Titanium tidak dianggap tahan korosi pada larutan yang mengandung 500
ppm F
(Mimura dan Miyagawa,
1996).
Gel-gel gigi komersial dan obat-kumur
yang mengandung fluoride dengan konsentrasi mulai dari 1000 hingga
10000 ppm, dengan pH antara sekitar 3,5 hingga netral, seringkali
digunakan untuk aplikasi profilaksis pencegahan karies. Pemakaian
obat-kumur atau gel yang mengandung fluoride bisa membahayakan alat
titanium jika pH material profilaksis ini berada di bawah netral
(Boere,
1995).
Dengan
demikian, korosi
titanium kelihataannya tergantung tidak hanya pada konsentrasi
fluoride tapi juga terhadap
pH. Terdapat
hubungan dekat antara
faktor-faktor ini. Akan tetapi,
penelitian-penelitian
yang disebutkan di atas belum mengetahui bagaimana fluoride dan pH
mempengaruhi sifat korosif dari titanium.
Keunggulan
titanium:
Salah
satu karakteristik Titanium yang paling terkenal adalah dia
sama kuat dengan baja tapi
hanya 60% dari berat baja.
Kekuatan
lelah (fatigue strength) yang lebih tinggi daripada paduan
aluminium.
Tahan
suhu tinggi. Ketika
temperatur pemakaian melebihi 150 C maka dibutuhkan titanium karena
aluminium akan kehilangan kekuatannya seacara nyata.
Tahan
korosi. Ketahanan
korosi titanium lebih tinggi daripada aluminium dan baja.
Dengan
rasio berat-kekuatan yang lebih rendah daripada aluminium, maka
komponen-komponen yang terbuat dari titanium membutuhkan
ruang yang lebih sedikit dibanding aluminium
(Campbell, 2006).
Titanium Pada Implan
Dental implan
merupakan metode
penggantian gigi yang
hilang dengan menggunakan benda asing yang ditanamkan ke
dalam tulang rahangsecara
pembedahan. Salah satu jenis bahan dental implan yang terbuat dari
logam dan paling sering digunakan adalah titanium.
Sifat
osseointegration (kemampuan
untuk melekat pada jaringan di sekitarnya
dalam hal in tulang)
yang dimiliki
titanium menjadikan
tulang berkontak langsung dengan permukaan dental implant sehingga
terjadi pertumbuhan tulang disekitar implant
(Massaro dkk, 2006).
Titanium yang
digunakan untuk implant gigi dapat berupa bentuk
titanium murni maupun logam
campur titanium.
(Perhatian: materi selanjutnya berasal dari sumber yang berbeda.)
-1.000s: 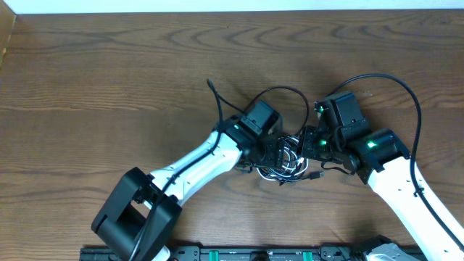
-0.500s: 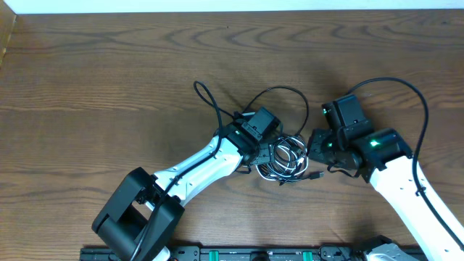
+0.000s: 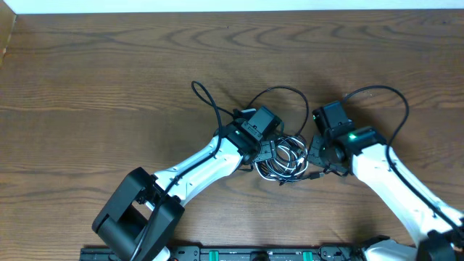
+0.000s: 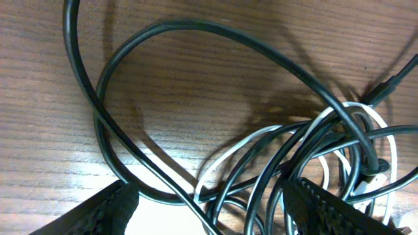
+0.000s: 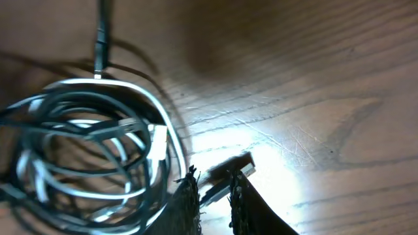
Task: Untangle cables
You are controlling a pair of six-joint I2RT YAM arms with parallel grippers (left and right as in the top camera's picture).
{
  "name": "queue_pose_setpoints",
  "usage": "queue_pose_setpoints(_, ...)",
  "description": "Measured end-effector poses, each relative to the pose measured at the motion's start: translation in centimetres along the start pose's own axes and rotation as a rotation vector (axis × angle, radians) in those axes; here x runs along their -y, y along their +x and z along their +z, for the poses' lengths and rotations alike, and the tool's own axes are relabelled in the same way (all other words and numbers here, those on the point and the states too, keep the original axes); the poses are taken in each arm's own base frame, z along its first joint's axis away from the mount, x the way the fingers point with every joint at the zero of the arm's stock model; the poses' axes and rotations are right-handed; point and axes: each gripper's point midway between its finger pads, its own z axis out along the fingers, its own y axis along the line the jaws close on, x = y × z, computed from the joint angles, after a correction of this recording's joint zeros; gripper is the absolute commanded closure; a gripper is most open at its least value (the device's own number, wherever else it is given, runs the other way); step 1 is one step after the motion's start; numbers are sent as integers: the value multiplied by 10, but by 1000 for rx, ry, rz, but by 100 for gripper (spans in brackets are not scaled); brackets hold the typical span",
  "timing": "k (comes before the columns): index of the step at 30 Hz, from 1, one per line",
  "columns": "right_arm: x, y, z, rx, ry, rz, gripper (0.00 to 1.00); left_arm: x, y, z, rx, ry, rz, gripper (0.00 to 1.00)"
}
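The cables lie in a tangled coil of thin black wires and one white wire between my two grippers. One black loop runs out to the upper left, and another arches above the coil. My left gripper is at the coil's left edge. In the left wrist view it is open wide, with black and white strands between its fingers. My right gripper is at the coil's right edge. In the right wrist view its fingers are close together around a black plug end, beside the coil.
The brown wooden table stretches to the left and back. A black rail with green lights runs along the front edge. The right arm's thicker black cord loops above its wrist.
My right gripper has moved left and slightly down to the coil's right edge. My left gripper has pulled back slightly, and the black loop at the upper left has shifted further left.
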Motion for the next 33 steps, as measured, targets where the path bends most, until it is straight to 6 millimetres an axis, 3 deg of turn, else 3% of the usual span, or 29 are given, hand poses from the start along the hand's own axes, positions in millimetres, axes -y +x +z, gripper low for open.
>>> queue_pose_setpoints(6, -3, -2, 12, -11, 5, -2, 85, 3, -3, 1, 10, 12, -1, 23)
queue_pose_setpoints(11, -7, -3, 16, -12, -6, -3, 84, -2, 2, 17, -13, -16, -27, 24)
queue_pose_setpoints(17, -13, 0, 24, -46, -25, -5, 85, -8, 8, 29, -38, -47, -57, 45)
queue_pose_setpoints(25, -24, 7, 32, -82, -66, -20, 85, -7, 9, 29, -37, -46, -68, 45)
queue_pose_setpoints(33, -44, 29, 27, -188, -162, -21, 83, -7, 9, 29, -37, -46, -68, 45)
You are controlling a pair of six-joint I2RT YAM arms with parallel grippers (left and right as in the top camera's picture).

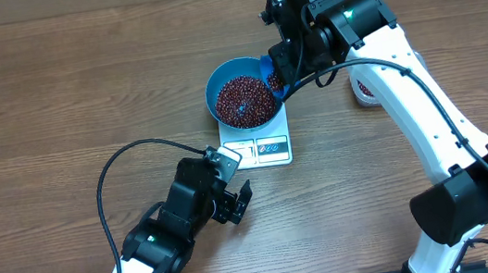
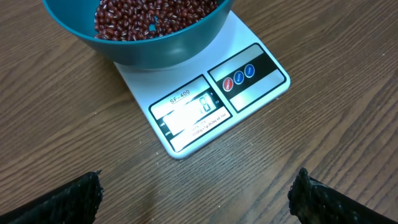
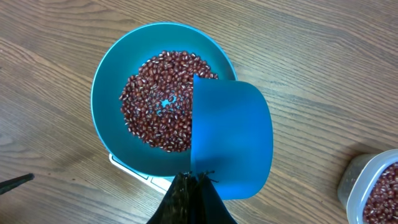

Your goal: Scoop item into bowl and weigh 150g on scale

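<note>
Right fingers (image 3: pixel 193 200) clamped on the blue scoop (image 3: pixel 231 137), holding it over the right rim of the blue bowl (image 3: pixel 109 118) so red beans (image 3: pixel 155 112) land inside; bowl sits on the scale (image 2: pixel 255 98) for weighing, left fingers (image 2: pixel 68 200) wide open, idle nearby.

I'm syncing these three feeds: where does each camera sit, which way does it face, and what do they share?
Overhead: above the table, looking straight down on bowl, scale, left arm and right arm.
Left wrist: low on the left arm, facing the scale's display and bowl; left jaws open at the bottom corners.
Right wrist: above the bowl, looking down on the beans; right jaws shut on the scoop.
Shared: all show bowl, beans, scale.
</note>
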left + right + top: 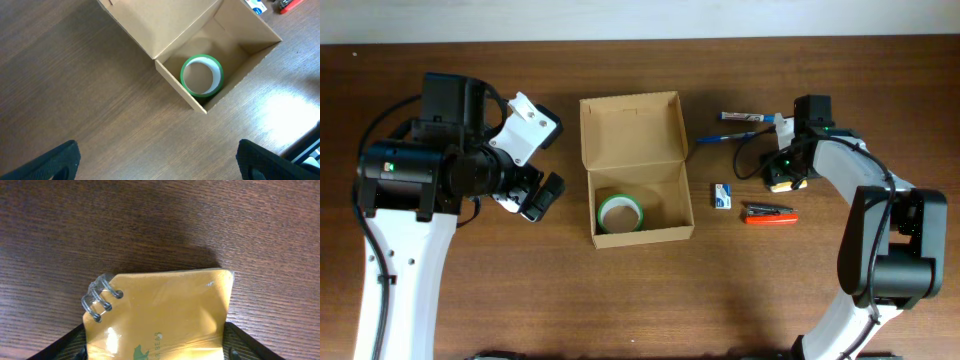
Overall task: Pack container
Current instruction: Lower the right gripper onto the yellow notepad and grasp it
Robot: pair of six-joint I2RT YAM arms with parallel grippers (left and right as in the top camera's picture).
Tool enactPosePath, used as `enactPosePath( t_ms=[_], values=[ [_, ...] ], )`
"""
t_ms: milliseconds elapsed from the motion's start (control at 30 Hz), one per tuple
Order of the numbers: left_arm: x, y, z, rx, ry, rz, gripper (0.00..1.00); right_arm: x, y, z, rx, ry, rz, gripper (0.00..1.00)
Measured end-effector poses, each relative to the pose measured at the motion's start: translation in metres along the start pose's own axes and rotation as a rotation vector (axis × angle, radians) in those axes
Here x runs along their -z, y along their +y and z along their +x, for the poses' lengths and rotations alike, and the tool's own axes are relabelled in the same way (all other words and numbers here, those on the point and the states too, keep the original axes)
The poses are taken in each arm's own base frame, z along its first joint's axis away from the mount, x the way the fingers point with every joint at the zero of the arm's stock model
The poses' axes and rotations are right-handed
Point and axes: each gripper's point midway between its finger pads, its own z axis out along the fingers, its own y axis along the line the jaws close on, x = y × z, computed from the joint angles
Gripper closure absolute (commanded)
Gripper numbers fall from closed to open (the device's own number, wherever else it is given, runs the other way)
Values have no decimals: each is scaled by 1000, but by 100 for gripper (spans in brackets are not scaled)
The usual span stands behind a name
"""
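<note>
The container is a tan cardboard box in the middle of the table, its lid flap hinged open toward the back. A green tape roll lies flat inside; the left wrist view shows that roll in the box. My left gripper hovers left of the box, open and empty. At the right, my right gripper is down on a yellow spiral notepad lying on the table. Its fingers press both side edges of the pad.
Right of the box lie a blue pen, a second blue pen, a small white-and-blue eraser and a red stapler-like item. Bare wood surrounds my left arm.
</note>
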Motion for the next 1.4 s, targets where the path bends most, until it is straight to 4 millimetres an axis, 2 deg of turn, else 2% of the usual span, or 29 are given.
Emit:
enactPosePath(
  t_ms=[333,400,533,600,633,667,767,867,1233,1400],
  values=[
    [0,0,0,0,0,0,0,2,0,0,-35,9,-2,31],
    [0,0,0,0,0,0,0,7,0,-1,-46,20,-5,32],
    [0,0,0,0,0,0,1,15,3,14,-58,110,-23,32],
    [0,0,0,0,0,0,0,23,3,13,-62,135,-28,31],
    [0,0,0,0,0,0,0,29,1,8,-65,132,-28,27],
    [0,0,0,0,0,0,0,35,0,2,-72,121,-25,17],
    [0,0,0,0,0,0,0,52,-8,-29,-80,43,-9,1],
    [0,0,0,0,0,0,0,58,-11,-38,-80,15,-3,1],
    [0,0,0,0,0,0,1,57,-5,-36,-82,22,-37,1],
    [0,0,0,0,0,0,0,57,-3,-30,-75,48,-45,1]
  ],
)
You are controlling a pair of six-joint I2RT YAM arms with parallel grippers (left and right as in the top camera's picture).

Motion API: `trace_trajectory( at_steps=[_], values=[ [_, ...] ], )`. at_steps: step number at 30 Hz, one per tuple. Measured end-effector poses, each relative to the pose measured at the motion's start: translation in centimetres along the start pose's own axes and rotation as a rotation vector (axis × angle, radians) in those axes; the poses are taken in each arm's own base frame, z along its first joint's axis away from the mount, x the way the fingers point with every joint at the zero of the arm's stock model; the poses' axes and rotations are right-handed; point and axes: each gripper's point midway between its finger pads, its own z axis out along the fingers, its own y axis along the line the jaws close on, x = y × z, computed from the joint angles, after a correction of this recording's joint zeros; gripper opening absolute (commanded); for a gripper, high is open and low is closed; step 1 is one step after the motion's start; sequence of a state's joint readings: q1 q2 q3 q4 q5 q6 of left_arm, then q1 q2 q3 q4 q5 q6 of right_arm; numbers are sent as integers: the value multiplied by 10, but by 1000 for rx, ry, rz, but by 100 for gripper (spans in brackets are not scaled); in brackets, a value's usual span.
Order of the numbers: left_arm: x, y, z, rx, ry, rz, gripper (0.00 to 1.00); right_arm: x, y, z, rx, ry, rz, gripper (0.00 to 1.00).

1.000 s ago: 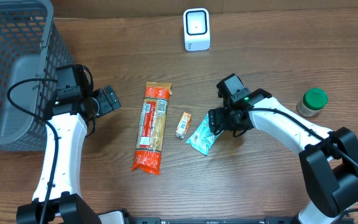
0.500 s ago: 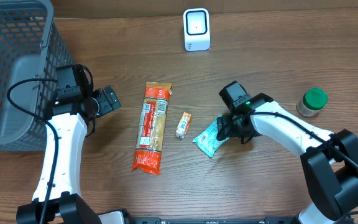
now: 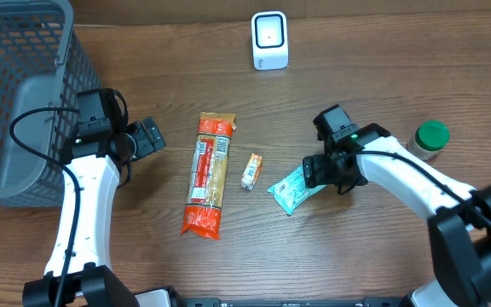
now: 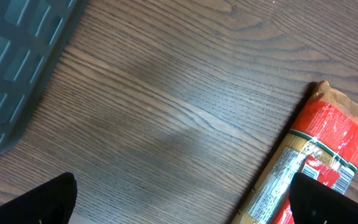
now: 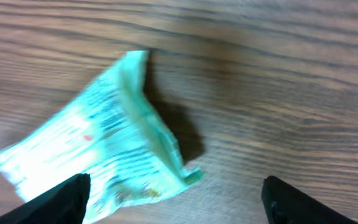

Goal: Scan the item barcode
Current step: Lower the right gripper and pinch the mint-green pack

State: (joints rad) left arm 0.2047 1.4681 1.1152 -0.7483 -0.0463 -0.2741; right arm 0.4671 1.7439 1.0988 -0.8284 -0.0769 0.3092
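Right wrist: jaws wide, packet (image 5: 104, 149) apparently loose.

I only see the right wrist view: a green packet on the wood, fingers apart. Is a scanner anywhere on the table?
Observer: Yes, a small white scanner stands at the table's far side, apart from the packet.
Operator: And the left arm?
Observer: The left gripper is open and empty, near the basket.
Operator: Other items?
Observer: A long pasta pack lies left of the packet, a small bar between them.
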Motion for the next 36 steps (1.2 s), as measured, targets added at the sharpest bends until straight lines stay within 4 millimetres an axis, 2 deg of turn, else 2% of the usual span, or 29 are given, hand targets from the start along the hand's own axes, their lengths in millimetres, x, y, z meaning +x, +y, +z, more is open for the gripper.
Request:
trace_trajectory(
  at_steps=[4,10,19,27,36],
  values=[
    [0,0,0,0,0,0,100,-2,7,-9,-42,-18,-29,90],
    [0,0,0,0,0,0,99,-4,11,-9,-63,-27,-47,75],
    [0,0,0,0,0,0,100,-13,15,-9,-78,-64,-58,70],
    [0,0,0,0,0,0,100,-1,9,7,-74,-53,-56,68],
    [0,0,0,0,0,0,100,2,7,24,-92,-93,-65,67]
  ],
)
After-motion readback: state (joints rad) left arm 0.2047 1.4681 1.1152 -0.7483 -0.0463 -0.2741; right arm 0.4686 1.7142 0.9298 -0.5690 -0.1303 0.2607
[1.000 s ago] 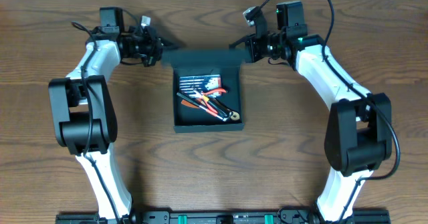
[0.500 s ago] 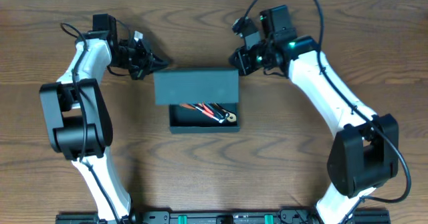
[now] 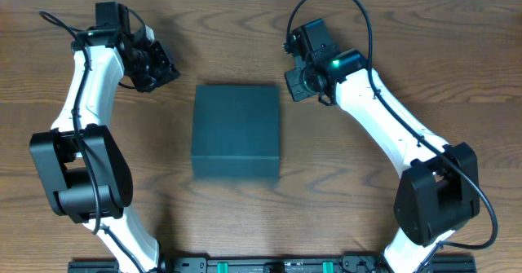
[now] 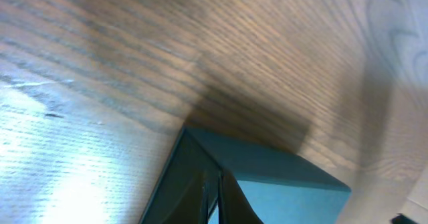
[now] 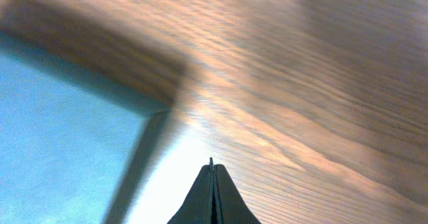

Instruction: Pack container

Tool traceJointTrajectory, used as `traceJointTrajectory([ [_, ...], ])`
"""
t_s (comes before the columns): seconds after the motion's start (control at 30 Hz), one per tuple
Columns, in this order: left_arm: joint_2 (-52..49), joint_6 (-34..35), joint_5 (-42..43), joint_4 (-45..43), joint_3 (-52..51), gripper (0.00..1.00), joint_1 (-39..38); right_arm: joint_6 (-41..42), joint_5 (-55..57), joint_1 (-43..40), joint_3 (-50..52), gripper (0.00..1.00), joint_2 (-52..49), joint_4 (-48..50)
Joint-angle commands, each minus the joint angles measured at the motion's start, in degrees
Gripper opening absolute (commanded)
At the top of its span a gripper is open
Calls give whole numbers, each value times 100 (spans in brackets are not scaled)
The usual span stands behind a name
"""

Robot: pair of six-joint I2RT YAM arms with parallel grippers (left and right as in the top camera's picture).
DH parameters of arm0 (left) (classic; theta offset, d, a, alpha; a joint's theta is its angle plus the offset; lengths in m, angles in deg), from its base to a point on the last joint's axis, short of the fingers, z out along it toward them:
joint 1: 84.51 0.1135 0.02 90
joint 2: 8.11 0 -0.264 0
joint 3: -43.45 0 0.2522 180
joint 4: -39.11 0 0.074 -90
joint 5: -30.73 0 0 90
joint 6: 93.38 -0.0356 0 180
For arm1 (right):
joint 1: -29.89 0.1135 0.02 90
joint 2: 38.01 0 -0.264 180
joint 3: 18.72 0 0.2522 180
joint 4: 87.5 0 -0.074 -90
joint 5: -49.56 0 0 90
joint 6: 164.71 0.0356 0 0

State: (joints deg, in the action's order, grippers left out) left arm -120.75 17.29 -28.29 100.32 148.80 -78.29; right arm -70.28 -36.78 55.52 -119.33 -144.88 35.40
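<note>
The container [image 3: 236, 130], a dark teal-black box, lies in the middle of the table with its flap lid down, so its contents are hidden. My left gripper [image 3: 165, 68] is shut and empty, above the table to the box's upper left; its wrist view shows the fingers [image 4: 215, 200] over a corner of the box [image 4: 287, 184]. My right gripper [image 3: 295, 84] is shut and empty, just off the box's upper right corner; its wrist view shows the closed fingertips [image 5: 212, 184] over bare wood beside the box [image 5: 60, 144].
The wooden table [image 3: 408, 28] surrounds the box on all sides. A black rail [image 3: 269, 265] runs along the front edge where both arm bases stand.
The lid swung from open to fully shut, hiding the tools. Both grippers let go of the lid and drew back from the box, the left one up and to the left.
</note>
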Motion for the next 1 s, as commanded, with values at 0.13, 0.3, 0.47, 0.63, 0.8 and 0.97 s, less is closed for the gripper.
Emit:
traceJointTrajectory([
  [0.13, 157, -227, -577, 402, 107, 5, 20, -72, 107, 177, -92, 1, 216, -111],
  [0.3, 527, -310, -1082, 754, 109, 5, 20, -131, -225, 525, -92, 1, 393, -509],
  [0.47, 1163, -332, -1292, 1200, 107, 6, 20, -129, -227, 837, -92, 1, 824, -942],
  [0.63, 1884, -328, -1287, 1567, 107, 63, 20, -284, -245, 931, -92, 86, 1493, -1270],
  [0.8, 2586, -275, -1281, 1932, 107, 99, 20, -280, -186, 929, -92, 99, 2214, -1493],
  [0.97, 3180, -170, -1137, 2540, 107, 99, 20, -280, -136, 929, -90, 99, 2789, -1974],
])
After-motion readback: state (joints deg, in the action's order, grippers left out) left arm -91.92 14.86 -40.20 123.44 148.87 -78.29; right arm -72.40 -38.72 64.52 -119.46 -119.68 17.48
Selain
memiliki sifat osseointegration titanium juga memiliki
sifat-sifat yang sangat baik diantaranya
memiliki kemampuan material
untuk berinteraksi dengan sel atau jaringan hidup tanpa menimbulkan
reaksi toksik atau memicu reaksi imun saat bekerja
yang baik (biokompabilitas),
dan kemampuan untuk
menahan beban-beban mekanis saat menguyah (biomekanis) yang sangat
baik. Selain itu,
titanium juga bersifat inert
dan tahan
korosi karena dapat membentuk passive
layer,
yaitu lapisan
titanium oksida (TiO2) dengan spontan dan sangat
cepat terjadi dipermukaannya. Lapisan
ini bersifat tidak
larut dalam cairan tubuh sehingga mencegah lepasnya ion-ion logam
yang dapat
bereaksi dengan jaringan tubuh. Jika
terdapat produk korosi dalam waktu yang lama maka akan menyebabkan
proses korosi berlanjut dan dan dapat memicu terjadinya patah baik
pada hubungan permukaan alloy dengan gigi penyangganya, permukaan
gigi penyanga serta badan implan. Dengan
keunggulan tersebut titanium paling banyak digunakan sebagai material
dasar implan gigi, sehingga menjadikannya ideal sebagai bahan dental
implan (Massaro dkk,
2006).
Korosi
Korosi
merupakan reaksi antara logam dan lingkungan yang terjadi secara
elektrokimia dan menyebabkan penurunan mutu logam. Laju korosi
ditentukan oleh berbagai faktor lingkungan. Tetapi yang paling
penting adalah pemasokan O2, pH dan hadirnya ion – ion agresif,
terutama oksida – oksida belerang dan klorida Korosi melibatkan
pergerakan ion logam ke dalam larutan pada anoda dan pertukaran
elektron dari logam kepada katoda. (Trethewey, 1991).
Tipe korosi
Tipe-tipe
korosi terdiri dari korosi
menyeluruh, korosi galvanik, korosi celah, korosi intergranular,
korosi tekanan, korosi erosi
(Sulistjono, 2011).
1. Korosi
menyeluruh
Korosi
ini merupakan jenis korosi yang paling sering dijumpai yang dikontol
oleh reaksi kimia antara permukaan logam dengan media korosifnya
(Sulistjono, 2011). Korosi menyeluruh merupakan korosi yang tidak
dapat dihindarkan dimana semua logam yang terbenam dalam larutan
elektrolit akan mengalami korosi (Adya,2005).
2. Korosi
Galvanik
Korosi
galvanik merupakan korosi yang terjadi karena beda potensial yang
diakibatkan oleh 2 buah logam yang berbeda saling kontak dan berada
pada media/larutan yang konduktif dan korosif dan menyebabkan
terjadinya aliran arus listrik atau perpindahan elektron
(Sulistijono, 2011).
3. Korosi
Celah
Korosi
celah atau crevice
corrosion terjadi
antara dua permukaan tertutup atau pada tempat yang kedap dimana
pertukaran oksigen tidak terjadi. Faktor yang dapat menyebabkan
korosi celah adalah pengurangan pH dan peningkatan konsentrasi ion
–ion klorin (Adya, 2005).
4. Korosi intergranular
Korosi
intergranular sering juga disebut sebagai korosi batas butir.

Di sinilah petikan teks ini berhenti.